Gross National Happiness is an indicator developed in Bhutan, based on the concept elaborated in 1972 by the then King Jigme Singye Wangchuck. Since then, the kingdom of Bhutan, with the support of UNDP (UN Development Program), began to put this concept into practice, and has attracted the attention of the rest of the world with its new formula to measure the progress of a community or nation.
Gross National Happiness is based on the premise that the calculation of “wealth” should consider other aspects besides economic development: the preservation of the environment and the quality of life of the people. The goal of a society should be the integration of material development with psychological, cultural, and spiritual aspects – all in harmony with the Earth.

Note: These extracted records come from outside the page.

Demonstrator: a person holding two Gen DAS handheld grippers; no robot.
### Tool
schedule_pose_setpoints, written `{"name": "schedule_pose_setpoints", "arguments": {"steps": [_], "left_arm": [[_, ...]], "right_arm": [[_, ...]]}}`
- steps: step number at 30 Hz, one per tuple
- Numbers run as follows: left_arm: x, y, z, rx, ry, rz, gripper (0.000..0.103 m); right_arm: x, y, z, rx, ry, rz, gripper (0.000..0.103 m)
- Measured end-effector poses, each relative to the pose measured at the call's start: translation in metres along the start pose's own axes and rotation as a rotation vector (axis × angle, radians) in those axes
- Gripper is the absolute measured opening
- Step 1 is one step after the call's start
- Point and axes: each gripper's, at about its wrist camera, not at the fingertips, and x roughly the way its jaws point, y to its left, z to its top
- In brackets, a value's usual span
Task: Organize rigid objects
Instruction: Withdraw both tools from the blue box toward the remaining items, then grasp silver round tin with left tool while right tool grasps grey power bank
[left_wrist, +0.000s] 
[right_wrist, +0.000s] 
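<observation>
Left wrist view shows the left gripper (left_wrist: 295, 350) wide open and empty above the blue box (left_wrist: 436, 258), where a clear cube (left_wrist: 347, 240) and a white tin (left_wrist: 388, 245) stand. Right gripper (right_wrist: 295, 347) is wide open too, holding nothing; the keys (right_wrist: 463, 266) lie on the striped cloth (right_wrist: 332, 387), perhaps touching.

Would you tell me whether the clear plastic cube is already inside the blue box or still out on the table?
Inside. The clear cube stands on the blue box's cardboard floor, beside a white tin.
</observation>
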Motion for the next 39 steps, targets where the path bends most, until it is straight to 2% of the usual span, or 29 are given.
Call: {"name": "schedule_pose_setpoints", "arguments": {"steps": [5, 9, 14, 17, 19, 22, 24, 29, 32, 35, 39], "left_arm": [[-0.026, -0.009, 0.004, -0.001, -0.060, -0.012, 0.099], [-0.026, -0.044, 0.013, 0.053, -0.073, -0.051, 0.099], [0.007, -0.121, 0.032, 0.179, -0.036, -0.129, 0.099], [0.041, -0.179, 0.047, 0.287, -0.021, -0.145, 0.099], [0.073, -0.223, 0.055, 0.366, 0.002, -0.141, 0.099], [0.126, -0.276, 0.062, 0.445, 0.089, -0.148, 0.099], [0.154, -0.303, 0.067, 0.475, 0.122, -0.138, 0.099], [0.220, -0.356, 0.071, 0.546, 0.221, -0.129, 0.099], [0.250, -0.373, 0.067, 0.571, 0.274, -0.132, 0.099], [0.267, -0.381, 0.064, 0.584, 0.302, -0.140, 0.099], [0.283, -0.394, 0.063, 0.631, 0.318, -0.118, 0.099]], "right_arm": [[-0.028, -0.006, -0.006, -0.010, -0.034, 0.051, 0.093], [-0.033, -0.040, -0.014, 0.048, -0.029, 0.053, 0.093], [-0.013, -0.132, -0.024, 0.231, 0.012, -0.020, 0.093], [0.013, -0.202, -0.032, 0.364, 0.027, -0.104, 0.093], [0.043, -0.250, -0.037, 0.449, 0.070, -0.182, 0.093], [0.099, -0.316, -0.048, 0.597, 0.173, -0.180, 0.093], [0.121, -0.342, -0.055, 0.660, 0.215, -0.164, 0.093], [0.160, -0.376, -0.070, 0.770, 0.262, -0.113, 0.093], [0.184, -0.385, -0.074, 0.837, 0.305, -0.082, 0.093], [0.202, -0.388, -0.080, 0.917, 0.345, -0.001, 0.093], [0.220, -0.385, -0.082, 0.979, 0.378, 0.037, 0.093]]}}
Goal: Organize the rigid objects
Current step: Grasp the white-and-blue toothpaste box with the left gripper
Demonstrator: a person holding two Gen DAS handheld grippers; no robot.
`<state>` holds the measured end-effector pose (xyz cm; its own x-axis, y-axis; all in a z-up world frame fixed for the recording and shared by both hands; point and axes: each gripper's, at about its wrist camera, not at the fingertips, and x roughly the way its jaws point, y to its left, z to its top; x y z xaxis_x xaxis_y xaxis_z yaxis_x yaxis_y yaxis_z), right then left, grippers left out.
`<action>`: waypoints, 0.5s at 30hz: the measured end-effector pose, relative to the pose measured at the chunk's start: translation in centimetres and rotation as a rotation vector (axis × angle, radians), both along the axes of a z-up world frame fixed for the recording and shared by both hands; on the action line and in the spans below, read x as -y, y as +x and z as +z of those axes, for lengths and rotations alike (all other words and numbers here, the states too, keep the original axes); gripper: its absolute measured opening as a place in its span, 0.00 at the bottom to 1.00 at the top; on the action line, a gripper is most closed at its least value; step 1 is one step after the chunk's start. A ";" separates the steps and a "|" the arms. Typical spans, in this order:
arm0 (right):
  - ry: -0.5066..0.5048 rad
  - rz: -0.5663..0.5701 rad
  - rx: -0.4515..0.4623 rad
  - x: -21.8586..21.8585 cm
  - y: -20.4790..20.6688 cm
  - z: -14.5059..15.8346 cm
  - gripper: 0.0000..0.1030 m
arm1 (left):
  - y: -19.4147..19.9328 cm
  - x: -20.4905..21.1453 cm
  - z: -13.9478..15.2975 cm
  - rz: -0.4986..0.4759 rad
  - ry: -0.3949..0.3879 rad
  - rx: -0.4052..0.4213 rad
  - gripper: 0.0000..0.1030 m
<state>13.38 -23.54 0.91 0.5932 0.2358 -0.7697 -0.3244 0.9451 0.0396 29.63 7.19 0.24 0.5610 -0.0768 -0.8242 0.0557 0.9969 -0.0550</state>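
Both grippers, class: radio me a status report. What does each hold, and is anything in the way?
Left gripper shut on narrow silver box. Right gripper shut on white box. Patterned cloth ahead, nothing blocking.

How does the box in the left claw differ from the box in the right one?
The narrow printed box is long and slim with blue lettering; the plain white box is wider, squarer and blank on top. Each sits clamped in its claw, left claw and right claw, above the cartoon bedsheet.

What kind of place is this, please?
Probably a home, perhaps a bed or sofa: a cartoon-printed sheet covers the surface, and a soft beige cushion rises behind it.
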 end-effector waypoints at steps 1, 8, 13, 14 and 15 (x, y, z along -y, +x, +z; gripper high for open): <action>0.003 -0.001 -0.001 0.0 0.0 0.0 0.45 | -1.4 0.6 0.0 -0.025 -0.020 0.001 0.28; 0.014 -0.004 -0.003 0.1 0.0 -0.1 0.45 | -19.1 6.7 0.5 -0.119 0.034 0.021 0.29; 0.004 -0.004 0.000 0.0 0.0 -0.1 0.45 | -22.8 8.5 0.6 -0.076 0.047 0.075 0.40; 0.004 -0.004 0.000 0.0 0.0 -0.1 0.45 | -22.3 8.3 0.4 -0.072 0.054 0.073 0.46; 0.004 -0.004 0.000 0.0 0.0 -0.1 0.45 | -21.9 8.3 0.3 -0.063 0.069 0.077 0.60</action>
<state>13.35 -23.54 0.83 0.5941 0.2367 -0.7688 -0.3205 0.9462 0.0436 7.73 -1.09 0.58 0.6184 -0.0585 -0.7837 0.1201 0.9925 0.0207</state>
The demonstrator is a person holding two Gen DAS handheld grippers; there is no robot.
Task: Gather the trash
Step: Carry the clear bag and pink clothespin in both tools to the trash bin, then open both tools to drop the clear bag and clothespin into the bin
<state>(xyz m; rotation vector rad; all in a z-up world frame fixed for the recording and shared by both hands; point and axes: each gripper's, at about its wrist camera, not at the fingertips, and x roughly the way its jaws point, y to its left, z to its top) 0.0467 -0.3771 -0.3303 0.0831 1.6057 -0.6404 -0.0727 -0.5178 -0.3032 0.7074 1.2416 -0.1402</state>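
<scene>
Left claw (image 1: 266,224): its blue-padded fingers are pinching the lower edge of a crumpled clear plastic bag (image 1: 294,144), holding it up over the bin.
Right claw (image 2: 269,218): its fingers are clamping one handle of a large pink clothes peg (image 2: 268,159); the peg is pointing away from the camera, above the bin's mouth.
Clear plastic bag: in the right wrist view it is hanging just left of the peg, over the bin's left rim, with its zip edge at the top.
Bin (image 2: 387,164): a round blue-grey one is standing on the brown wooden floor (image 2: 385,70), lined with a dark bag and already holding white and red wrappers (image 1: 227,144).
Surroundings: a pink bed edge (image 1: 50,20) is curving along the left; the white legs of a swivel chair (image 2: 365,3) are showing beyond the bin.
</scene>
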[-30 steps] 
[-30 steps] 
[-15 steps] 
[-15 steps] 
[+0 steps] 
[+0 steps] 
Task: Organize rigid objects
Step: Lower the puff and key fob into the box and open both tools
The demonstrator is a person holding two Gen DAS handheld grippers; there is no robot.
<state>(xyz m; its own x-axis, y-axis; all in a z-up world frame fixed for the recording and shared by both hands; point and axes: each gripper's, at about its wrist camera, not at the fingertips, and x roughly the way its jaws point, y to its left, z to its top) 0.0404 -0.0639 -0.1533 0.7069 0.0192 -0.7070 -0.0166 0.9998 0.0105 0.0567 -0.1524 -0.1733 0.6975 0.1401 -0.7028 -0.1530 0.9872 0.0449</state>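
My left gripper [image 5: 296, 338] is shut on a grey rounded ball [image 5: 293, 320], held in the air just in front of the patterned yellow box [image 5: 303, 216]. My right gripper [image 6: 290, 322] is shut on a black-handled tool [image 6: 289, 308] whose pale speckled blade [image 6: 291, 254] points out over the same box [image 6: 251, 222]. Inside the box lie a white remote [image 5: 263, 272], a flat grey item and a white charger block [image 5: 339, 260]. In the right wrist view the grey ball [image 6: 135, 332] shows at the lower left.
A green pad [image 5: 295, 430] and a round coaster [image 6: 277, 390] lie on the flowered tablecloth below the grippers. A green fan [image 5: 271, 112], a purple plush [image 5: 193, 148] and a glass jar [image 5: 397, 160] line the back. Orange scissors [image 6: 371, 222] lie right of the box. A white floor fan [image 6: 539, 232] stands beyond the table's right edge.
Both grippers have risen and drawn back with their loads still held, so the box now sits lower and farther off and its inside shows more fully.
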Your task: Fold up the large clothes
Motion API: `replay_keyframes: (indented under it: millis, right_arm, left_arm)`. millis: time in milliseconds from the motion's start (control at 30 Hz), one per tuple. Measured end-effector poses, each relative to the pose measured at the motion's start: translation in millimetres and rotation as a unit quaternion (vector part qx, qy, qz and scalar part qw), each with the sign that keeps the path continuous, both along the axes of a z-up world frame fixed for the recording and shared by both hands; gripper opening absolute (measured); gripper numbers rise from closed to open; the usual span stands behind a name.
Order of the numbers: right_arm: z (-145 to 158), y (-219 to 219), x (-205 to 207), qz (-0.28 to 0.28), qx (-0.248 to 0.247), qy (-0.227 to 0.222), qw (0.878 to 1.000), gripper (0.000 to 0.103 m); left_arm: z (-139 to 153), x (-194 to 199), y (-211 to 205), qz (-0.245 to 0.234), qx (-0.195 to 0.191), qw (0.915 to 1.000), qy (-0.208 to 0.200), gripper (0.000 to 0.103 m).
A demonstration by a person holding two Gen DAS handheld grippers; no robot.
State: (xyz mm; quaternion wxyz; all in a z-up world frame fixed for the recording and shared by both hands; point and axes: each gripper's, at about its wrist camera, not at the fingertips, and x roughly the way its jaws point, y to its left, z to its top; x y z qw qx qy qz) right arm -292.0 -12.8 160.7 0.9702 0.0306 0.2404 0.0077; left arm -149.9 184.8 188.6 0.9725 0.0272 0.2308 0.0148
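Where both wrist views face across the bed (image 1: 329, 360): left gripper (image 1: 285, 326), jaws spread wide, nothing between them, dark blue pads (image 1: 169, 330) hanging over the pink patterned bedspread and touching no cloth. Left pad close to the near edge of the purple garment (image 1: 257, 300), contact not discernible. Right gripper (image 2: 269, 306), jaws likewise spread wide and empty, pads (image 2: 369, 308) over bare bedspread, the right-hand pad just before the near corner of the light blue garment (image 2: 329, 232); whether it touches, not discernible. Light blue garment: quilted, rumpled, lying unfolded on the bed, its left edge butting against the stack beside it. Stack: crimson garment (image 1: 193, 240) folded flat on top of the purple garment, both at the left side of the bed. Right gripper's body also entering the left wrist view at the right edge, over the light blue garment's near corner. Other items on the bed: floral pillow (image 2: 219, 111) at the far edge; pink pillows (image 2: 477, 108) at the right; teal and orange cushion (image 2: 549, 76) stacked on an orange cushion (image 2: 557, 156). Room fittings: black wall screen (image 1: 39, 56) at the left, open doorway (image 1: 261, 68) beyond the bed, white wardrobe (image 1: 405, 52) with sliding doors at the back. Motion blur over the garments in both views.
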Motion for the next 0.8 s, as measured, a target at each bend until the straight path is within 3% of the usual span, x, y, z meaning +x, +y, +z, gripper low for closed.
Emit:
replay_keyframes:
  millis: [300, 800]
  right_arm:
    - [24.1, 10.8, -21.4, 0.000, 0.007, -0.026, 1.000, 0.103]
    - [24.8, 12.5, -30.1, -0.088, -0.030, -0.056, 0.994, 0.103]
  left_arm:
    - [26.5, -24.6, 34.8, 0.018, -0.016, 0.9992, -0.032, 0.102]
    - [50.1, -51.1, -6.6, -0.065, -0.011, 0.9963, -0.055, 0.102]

The Four Pillars of Gross National Happiness are:
the promotion of equitable and sustainable socio-economic development
the preservation and promotion of cultural values
the conservation of the natural environment, and
the establishment of good governance
In the context of Gross National Happiness, the role of the Government of Bhutan is to create an environment in which its people can find the happiness they seek. Gross National Happiness is not a promise of happiness nor a matter of physical wealth. It emphasizes a well-being that includes spiritual and emotional health. Gross National Happiness values community ties, environmental conservation, culture and tradition over and above material values. Gross National Happiness is also about social justice, equality and good governance. Aspects of Gross National Happiness thinking are reflected in Bhutan’s free health care and education, its environmental policy to maintain at least 60% of the country under forest cover, its democratic transition, and its emphasis on a high value, low impact tourism policy. This caution was translated into international visitor arrivals averaging between 23,000 and a high of 28,000 in recent years. “We want to expand this sector without compromising our policy of high quality, low impact and not volume tourism,” the prime minister said.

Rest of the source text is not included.